On 09/23/2012 05:40 PM, John Clements wrote:
I'm trying to convert a list of Reals into a list of Floats, and the natural choice is 
(map exact->inexact l).  Unfortunately, it appears that exact->inexact produces 
Inexact-Reals, not flonums. Taking a look at the type expansions, I see that the 
difference is that Inexact-Real includes *single-*flonums. I'm guessing--and this is 
just a guess--that the only situation where exact->inexact will produce 
single-flonums is when it's *given* a single-flonum.

If I'm right, then it's safe for me to stick in a predicate that detects and fails 
on results that aren't flonums. If I'm wrong, then exact->inexact might spit 
out a single-flonum when given, say, 19. That would be a problem. Is my conjecture 
correct?

I would suggest some kind of change to TR here, but honestly I can see that 
fixing this would probably be a big pain.

You're right that `exact->inexact' only returns a single flonum when given one.
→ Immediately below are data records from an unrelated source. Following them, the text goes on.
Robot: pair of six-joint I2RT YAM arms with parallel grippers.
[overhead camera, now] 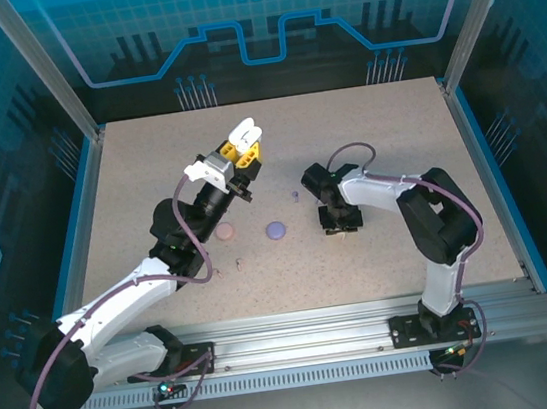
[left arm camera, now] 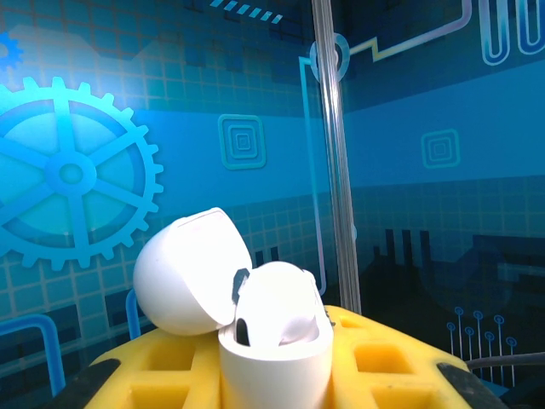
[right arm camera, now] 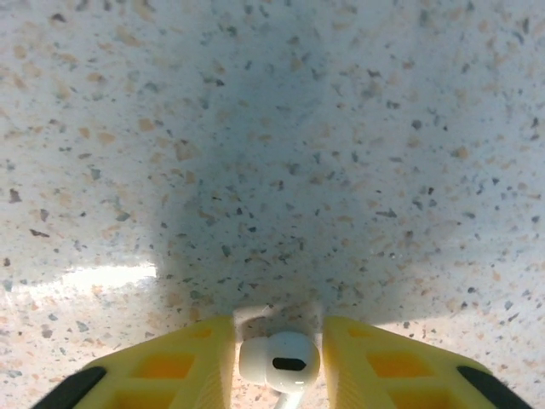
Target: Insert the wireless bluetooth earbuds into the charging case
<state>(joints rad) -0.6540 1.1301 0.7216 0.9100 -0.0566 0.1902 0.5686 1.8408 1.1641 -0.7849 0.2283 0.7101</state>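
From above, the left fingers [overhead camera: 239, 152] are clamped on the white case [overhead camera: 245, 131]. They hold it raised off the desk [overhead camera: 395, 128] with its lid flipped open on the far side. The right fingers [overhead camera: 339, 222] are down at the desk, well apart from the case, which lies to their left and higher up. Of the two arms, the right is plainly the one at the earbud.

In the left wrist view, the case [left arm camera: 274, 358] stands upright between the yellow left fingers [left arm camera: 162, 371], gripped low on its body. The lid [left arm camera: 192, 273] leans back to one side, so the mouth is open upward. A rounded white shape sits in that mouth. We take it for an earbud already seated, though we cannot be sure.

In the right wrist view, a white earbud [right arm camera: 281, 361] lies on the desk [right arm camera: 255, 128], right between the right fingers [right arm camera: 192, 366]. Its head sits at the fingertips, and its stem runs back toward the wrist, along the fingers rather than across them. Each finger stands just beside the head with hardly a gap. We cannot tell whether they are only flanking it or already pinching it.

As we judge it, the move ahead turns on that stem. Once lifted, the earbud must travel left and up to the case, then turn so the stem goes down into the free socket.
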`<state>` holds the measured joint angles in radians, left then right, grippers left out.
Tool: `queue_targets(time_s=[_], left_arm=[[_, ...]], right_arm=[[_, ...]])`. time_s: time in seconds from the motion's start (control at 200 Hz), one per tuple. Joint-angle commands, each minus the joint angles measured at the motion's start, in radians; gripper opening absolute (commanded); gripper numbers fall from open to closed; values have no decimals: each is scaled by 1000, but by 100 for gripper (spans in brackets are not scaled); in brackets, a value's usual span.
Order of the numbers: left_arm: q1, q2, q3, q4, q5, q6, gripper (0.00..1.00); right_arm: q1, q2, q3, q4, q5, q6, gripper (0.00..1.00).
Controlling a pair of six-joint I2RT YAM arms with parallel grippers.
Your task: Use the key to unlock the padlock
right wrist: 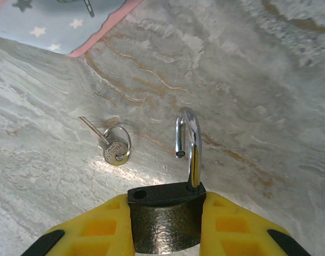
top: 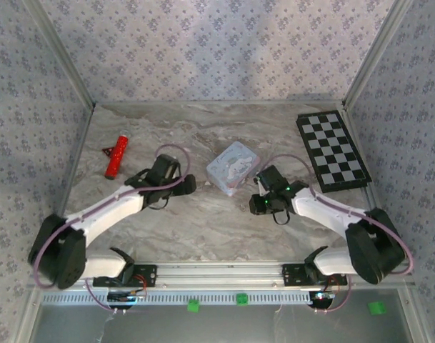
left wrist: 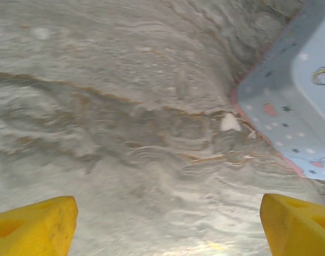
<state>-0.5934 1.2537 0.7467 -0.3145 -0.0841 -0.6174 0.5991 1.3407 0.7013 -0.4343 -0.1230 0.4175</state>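
Yellow right pincer (right wrist: 165, 207) clamps the open-shackled padlock (right wrist: 165, 226), key (right wrist: 113, 149) near the blue tin (right wrist: 55, 24); left pincer (left wrist: 167, 218) gapes wide.

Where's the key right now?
Right wrist view: the key lies on the table, just left of the padlock held by the right gripper, below the blue tin.

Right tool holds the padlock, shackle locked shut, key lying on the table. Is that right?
Not the shackle: the right wrist view shows it open, free end out of the padlock. The right tool does hold it, and the key lies on the table.
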Motion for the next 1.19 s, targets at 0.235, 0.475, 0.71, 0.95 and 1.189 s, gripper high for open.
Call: queue_targets(time_s=[0.235, 0.475, 0.71, 0.95, 1.189], left_arm=[[16, -252, -191, 34, -48, 8, 91], [17, -236, -198, 41, -18, 8, 92], [17, -229, -183, 19, -23, 29, 92], [17, -258, -136, -69, -89, 71, 92], [29, -404, -124, -108, -379, 178, 93]], right_arm=[[40, 143, 94, -68, 74, -40, 29], [57, 194, 98, -51, 61, -43, 32], [63, 180, 99, -55, 70, -51, 41], [67, 9, 118, -143, 149, -48, 53], [100, -341, 179, -277, 468, -110, 53]])
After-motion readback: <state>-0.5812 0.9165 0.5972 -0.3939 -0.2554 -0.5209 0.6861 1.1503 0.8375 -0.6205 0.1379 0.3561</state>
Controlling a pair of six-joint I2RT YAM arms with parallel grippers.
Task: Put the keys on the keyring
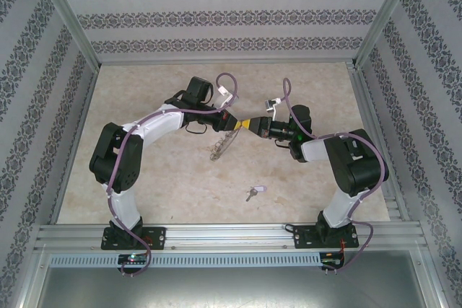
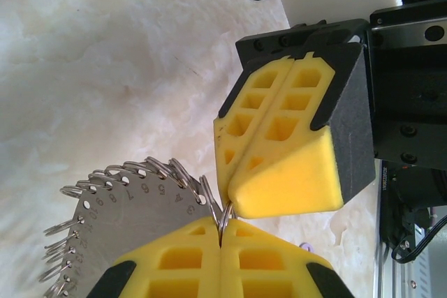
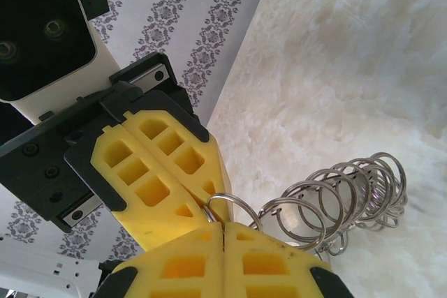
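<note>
**Top view.** The left gripper and right gripper meet tip to tip over the middle of the table. The keyring hangs tilted just beneath them; I cannot tell if its lower edge touches the surface. The key lies alone toward the near edge, between the two bases and well apart from both grippers.

**Left wrist view.** Both pairs of yellow fingers are pressed fully together. Each pinches the same split ring on the keyring's rim.

**Right wrist view.** That one loop sits nipped where the two tips meet, and the other rings fan away to the right.

**Judgement.** The ring is being secured. I should keep the two grips from pulling or twisting against each other. One arm should hold while the other lets go gently to fetch the key.
</note>
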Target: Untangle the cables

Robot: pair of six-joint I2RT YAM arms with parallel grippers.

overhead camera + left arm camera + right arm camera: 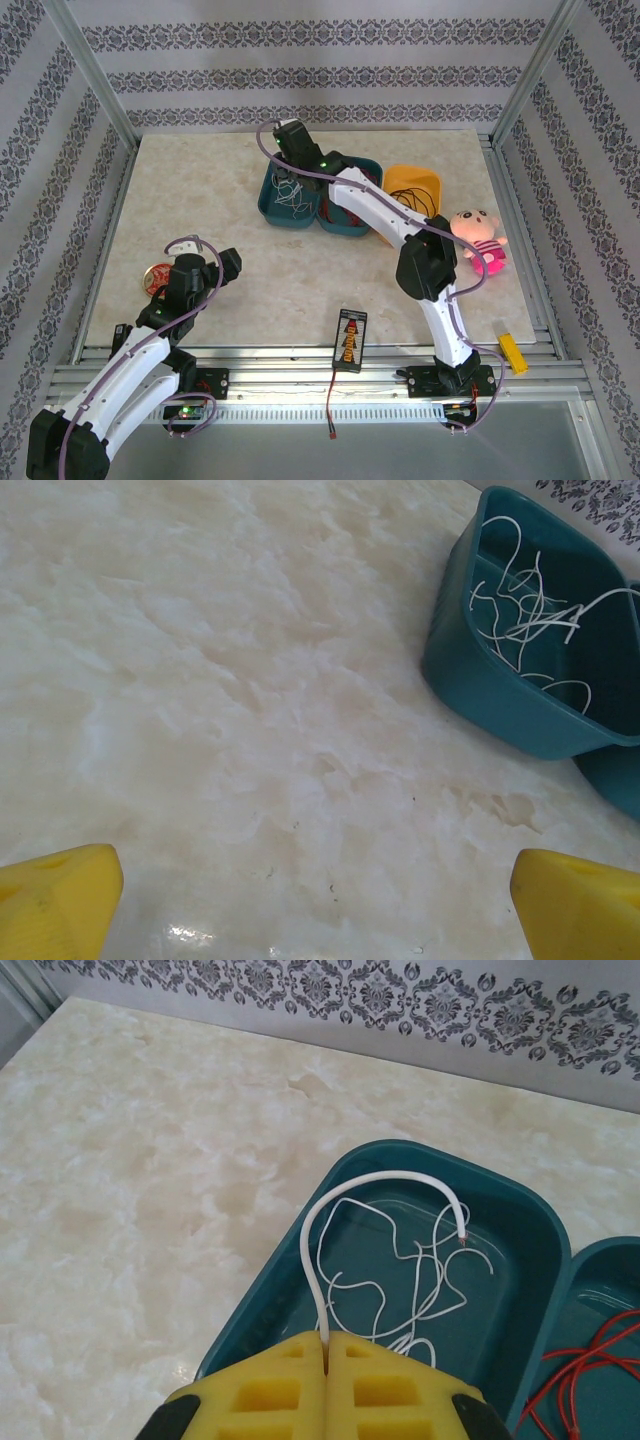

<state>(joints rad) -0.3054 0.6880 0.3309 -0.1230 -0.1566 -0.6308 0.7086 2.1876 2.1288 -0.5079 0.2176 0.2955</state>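
Top view: right hand [292, 165] sits over the teal bin [270, 205] with the white cable [290, 195]. Left hand [228, 263] hovers above the counter [200, 190].
Left wrist: fingers [60, 895] spread wide, nothing held.
Right wrist: right hand [326, 1345] pinched tight on the white cable [318, 1240], the rest of it lying in the bin. Red cable [585, 1360] is in the neighbouring bin [600, 1260].

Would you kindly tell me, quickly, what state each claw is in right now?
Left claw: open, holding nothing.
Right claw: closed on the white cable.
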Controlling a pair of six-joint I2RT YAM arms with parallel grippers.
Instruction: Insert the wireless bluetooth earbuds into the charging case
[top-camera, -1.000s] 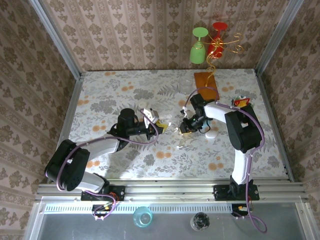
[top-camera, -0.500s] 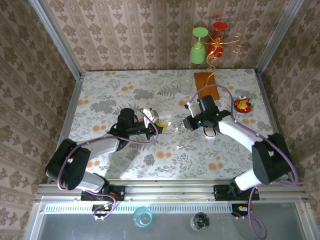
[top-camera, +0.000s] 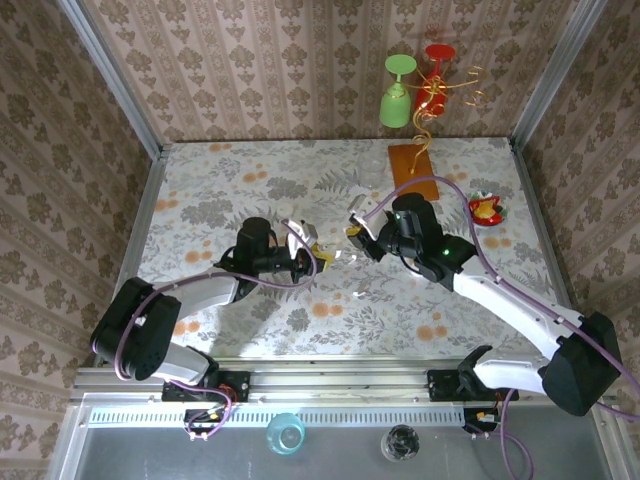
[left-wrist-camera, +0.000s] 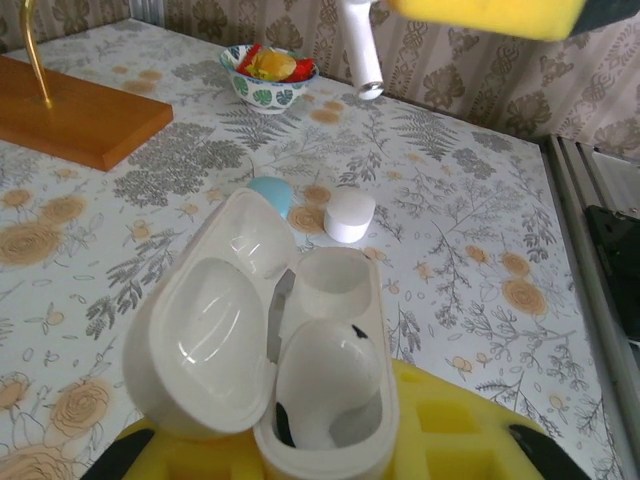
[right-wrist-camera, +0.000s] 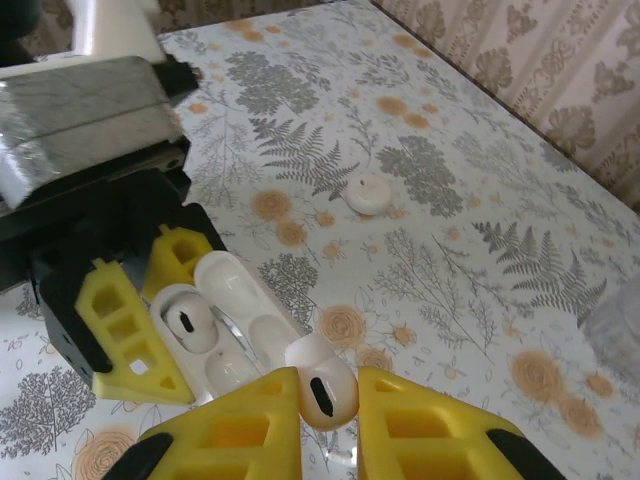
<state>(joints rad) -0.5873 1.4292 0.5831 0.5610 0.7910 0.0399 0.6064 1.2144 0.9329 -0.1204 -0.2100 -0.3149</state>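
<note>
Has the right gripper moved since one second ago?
Yes. The right gripper moved left, farther from the bowl and toward the left gripper.

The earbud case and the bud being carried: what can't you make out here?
Left wrist view: the upper end of the earbud, cut off by the top edge.
Left wrist view: the bottom of the case and the left claw gripping it, cut off by the bottom edge.
Left wrist view: a teal thing, half behind the case's lid.
Top view: case and earbud, too small.
</note>
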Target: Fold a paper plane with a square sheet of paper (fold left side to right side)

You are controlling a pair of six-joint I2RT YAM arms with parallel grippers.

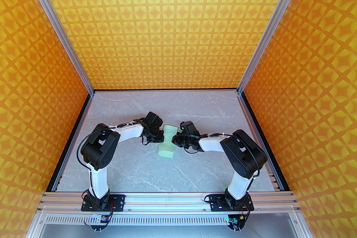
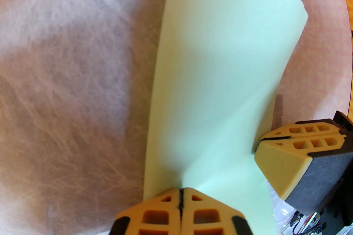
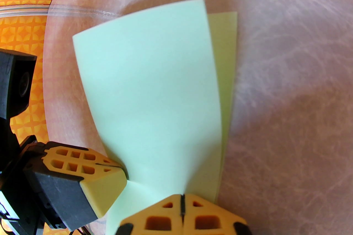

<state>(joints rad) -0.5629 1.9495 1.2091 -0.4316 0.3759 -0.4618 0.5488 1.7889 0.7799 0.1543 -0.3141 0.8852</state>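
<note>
The square sheet of paper (image 1: 167, 141), pale mint green, lies mid-table bent over on itself in a loose arch. Its upper layer (image 3: 149, 85) bulges above a flat lower layer (image 3: 226, 63), with no sharp crease. No paper plane is in view. My left gripper (image 1: 158, 137) is at the sheet's left side, and in its wrist view its tips (image 2: 180, 198) are shut on the sheet (image 2: 220, 77). My right gripper (image 1: 175, 138) is at the right side, its tips (image 3: 182, 200) also shut on the paper. Each wrist view shows the other gripper's fingers (image 2: 278, 156) (image 3: 107, 176) pinching the same end.
The grey marbled table (image 1: 156, 170) has bare surface all around the sheet. Orange patterned walls (image 1: 178, 22) with aluminium posts enclose the back and sides. The arm bases sit on the rail (image 1: 167, 200) at the near edge.
</note>
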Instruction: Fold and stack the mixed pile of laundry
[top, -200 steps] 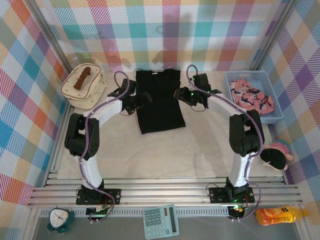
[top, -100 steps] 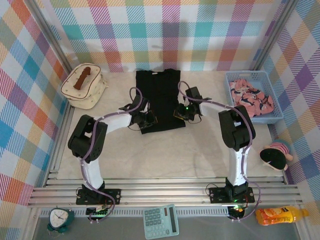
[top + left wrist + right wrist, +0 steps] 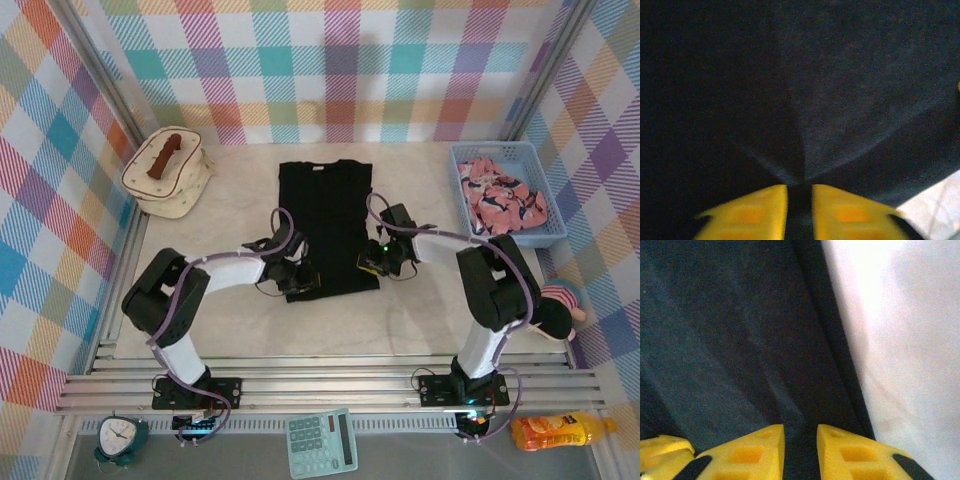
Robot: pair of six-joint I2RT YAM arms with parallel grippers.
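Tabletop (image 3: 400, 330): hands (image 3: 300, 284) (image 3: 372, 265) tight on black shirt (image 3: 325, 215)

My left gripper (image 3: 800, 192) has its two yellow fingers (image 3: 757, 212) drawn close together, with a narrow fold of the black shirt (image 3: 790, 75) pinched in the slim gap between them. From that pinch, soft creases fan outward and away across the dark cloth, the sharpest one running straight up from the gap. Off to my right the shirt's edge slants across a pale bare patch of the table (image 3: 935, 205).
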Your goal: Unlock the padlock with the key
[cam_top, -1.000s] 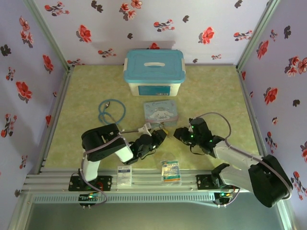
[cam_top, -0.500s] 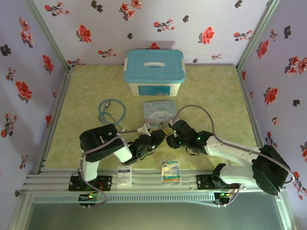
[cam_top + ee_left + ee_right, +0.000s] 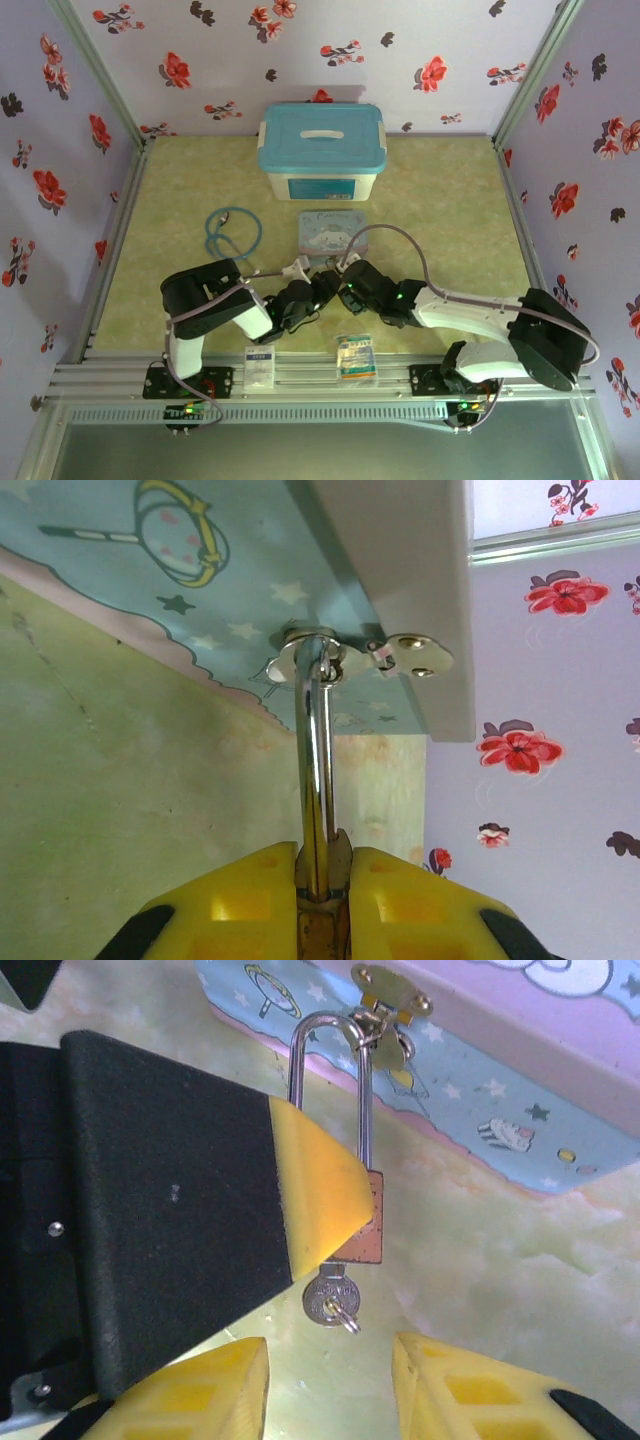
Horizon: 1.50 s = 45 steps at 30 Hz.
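The brass padlock point(image 3: 369, 1225) hangs by its thin shackle point(image 3: 317, 770) from the hasp point(image 3: 330, 660) of the cartoon tin point(image 3: 335, 232). My left gripper point(image 3: 323, 865) is shut on the padlock's body, and its black and yellow finger point(image 3: 315, 1195) covers most of the body in the right wrist view. The small grey key point(image 3: 330, 1300) sticks out of the padlock's underside, with a tiny ring through its head. My right gripper point(image 3: 330, 1380) is open just below the key, one yellow finger on each side, touching nothing. In the top view the two grippers point(image 3: 325, 285) point(image 3: 348, 280) meet in front of the tin.
A blue-lidded white box point(image 3: 322, 150) stands behind the tin. A blue stethoscope point(image 3: 232, 232) lies coiled to the left, with a small white cylinder point(image 3: 298, 266) near the left gripper. Two small packets point(image 3: 260, 365) point(image 3: 356, 357) rest on the front rail.
My right arm has swung left across the table, bringing its gripper from right of the tin up next to the left gripper. The left arm has barely moved.
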Available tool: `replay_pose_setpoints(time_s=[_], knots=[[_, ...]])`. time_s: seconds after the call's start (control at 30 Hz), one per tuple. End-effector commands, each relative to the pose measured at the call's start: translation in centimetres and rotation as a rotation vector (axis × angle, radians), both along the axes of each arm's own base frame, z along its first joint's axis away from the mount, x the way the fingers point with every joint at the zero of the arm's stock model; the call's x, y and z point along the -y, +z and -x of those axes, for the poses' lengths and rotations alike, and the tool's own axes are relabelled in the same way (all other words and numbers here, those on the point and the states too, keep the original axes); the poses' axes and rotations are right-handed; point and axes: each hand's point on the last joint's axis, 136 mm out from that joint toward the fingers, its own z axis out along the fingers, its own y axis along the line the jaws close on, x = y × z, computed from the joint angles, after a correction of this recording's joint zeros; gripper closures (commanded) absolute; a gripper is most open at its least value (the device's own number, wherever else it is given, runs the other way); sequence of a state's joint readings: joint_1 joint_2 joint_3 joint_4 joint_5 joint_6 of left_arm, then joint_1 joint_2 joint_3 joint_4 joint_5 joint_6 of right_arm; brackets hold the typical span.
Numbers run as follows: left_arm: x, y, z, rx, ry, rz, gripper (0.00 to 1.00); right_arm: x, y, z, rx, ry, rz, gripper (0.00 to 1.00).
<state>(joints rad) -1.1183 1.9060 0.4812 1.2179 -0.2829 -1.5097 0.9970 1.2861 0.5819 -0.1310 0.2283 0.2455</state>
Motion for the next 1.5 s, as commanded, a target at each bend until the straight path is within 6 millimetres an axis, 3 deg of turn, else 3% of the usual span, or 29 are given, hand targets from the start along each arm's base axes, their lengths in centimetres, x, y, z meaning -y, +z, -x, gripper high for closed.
replay_pose_setpoints(time_s=[0.0,0.13,0.3,0.67,0.9,1.03,1.1,1.2,1.47], knots=[[1.2,4.0,0.3,0.060,-0.031,0.119,1.00,-0.4,-0.3,-0.8,0.051,0.010,0.013,0.67],[1.1,3.7,0.3,0.053,-0.027,0.116,1.00,0.5,-0.4,-0.4,0.045,-0.041,-0.038,0.74],[1.1,3.6,0.3,0.050,-0.028,0.117,1.00,1.7,-0.6,0.4,0.052,-0.059,-0.080,0.67],[1.0,4.1,0.3,0.055,-0.034,0.125,1.00,-1.0,-0.6,-0.6,0.119,0.016,0.025,0.64],[1.3,3.6,0.7,0.034,-0.046,0.128,1.00,-1.4,0.4,-2.9,0.229,-0.022,0.132,0.76],[1.2,3.6,0.8,0.038,-0.046,0.125,1.00,-1.6,-0.4,-2.6,0.209,-0.012,0.127,0.81],[1.1,3.4,0.7,0.035,-0.042,0.122,1.00,-2.0,-0.9,-1.8,0.171,0.016,0.085,0.85],[0.9,2.9,0.8,0.021,-0.038,0.117,1.00,-4.0,-1.4,0.4,0.032,0.092,-0.119,0.86],[0.4,2.6,0.8,0.026,-0.035,0.100,0.98,-4.9,-2.0,0.6,-0.183,0.042,-0.384,0.89]])
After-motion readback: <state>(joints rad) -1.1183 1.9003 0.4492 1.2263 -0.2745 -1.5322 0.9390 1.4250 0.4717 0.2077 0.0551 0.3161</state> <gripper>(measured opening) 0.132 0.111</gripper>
Use `real->double-flonum' instead.

(Yes, its verbosity is ridiculous. I got tired of it and reexported it as `fl' from `math/flonum'. I can write (flsqrt (+ (fl a) (fl b))), for example. It's nice.)

If there's a user-interface problem here, it's that Racket has two kinds of inexact numbers. TR is just forcing you to deal with that reality so it can guarantee your program won't crash.